Every line below must be given again exactly.
━━━ Information shown ━━━
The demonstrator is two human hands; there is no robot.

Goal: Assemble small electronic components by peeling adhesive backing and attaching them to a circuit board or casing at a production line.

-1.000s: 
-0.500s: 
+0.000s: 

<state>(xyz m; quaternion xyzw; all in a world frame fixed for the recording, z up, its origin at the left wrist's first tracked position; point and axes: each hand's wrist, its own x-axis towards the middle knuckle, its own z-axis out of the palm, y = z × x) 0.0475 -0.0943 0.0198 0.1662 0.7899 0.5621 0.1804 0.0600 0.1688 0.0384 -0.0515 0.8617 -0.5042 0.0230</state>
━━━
* Expected answer:
The demonstrator is two human hands; there is no robot.

Goal: Assemble small electronic components by peeling adhesive backing and attaching them to a circuit board or casing at a production line.

-1.000s: 
-0.500s: 
+0.000s: 

<state>(xyz m; quaternion xyzw; all in a world frame fixed for the recording, z up, its origin at the left wrist's first tracked position; point and axes: each hand's wrist, its own x-axis towards the middle knuckle, its own z-axis out of the palm, y = z × x) 0.0475 -0.0943 0.0198 0.1662 0.7899 0.5621 0.1804 0.0600 0.1688 0.0384 -0.0515 0.8617 -0.5042 0.0230</state>

The response to this exercise is now complete.